The really interesting thing about MoreLikeThis (at least to me) is that my first inclination was probably to think that Lucene goes and spends some cycles looking for content related to the source document: the focus being on the search and the other content. The reality is that the majority of the work is done by analyzing content the source document relative to the aggregate of all the other content that exists in the index. Said another way, MoreLikeThis doesn’t work by running some special search or query, it works by comparing the document that you’re asking about and the entire index as a whole (and then by running a query).

Anyway, in general I think it works pretty well, but for some odd reason, people keep asking the question “how does it work?” and since the documentation doesn’t go into much detail, I thought I’d try writing it up. So here goes nothing…

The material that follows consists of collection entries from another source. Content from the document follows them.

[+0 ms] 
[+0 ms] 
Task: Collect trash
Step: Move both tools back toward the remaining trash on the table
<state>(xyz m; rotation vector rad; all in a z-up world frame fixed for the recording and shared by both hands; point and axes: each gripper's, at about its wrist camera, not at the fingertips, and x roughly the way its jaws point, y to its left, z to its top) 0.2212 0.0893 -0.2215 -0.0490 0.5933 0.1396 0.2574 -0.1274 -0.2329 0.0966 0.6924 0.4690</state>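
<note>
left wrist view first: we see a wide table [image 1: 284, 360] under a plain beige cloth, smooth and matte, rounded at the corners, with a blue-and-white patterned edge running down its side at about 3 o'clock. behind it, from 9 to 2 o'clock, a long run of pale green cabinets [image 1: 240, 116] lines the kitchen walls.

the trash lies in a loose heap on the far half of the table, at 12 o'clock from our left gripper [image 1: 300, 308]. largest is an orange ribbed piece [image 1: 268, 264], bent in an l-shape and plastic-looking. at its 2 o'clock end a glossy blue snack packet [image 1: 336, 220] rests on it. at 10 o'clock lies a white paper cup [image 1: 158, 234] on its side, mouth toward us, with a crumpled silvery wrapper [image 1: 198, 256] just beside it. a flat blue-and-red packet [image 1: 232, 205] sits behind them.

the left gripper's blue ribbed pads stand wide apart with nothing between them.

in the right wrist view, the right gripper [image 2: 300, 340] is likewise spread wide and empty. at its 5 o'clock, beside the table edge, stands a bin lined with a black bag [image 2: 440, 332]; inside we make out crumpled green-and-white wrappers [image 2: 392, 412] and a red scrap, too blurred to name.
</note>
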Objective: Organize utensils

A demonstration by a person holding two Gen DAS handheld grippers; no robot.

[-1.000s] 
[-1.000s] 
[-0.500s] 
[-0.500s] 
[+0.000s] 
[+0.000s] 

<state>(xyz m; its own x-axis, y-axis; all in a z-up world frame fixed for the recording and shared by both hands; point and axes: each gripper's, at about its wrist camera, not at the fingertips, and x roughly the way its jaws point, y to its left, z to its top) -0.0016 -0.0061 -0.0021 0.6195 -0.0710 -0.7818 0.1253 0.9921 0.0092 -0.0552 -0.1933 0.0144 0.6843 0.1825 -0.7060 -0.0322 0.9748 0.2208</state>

The first thing you need to do if you’re going to find related content is to tell Lucene what you want to find related content for. The MoreLikeThis class gives you five options: you can either tell it to look at an existing document in the Lucene index or let it try to parse an external resource from a file, an inputstream, a reader or a URL. In Clearspace we actually have a way of getting the Lucene document ID given the Clearspace object type and object ID, the code for our ‘related items’ feature looks something like this:

Query q = buildObjectTypeAndIDQuery(String.valueOf(messageID), JiveConstants.MESSAGE);
Hits hits = searcher.search(q);
...
int docNum = hits.id(0);
MoreLikeThis mlt = new MoreLikeThis(reader);
mlt.setFieldNames(new String[]{IndexField.subject.toString(), IndexField.body.toString(),
                    IndexField.tagID.toString()});
mlt.setMinWordLen(2);
mlt.setBoost(true);
q = mlt.like(docNum);

So in Clearspace we first fetch the Lucene document, construct a MoreLikeThis instance, tell it that we want to match on the subject, body and tag fields and we only want to calculate ‘relatedness’ based on words whose length is two characters or more. That’s the easy part, now it gets interesting.

Given that you already have a Lucene document, the MoreLikeThis instance loops over the field names (fields are kind of like the Lucene equivalent of database columns) that we specified (or all the field names available in the Lucene index if you don’t specify any) and retrieves a term vector for each of the fields in the document we’re analyzing. A term vector is a data structure that holds a list of all the words that were in the field and the number of times each word was used (excluding words that it considers to be ‘stop words’, you can see a list of common stop words here).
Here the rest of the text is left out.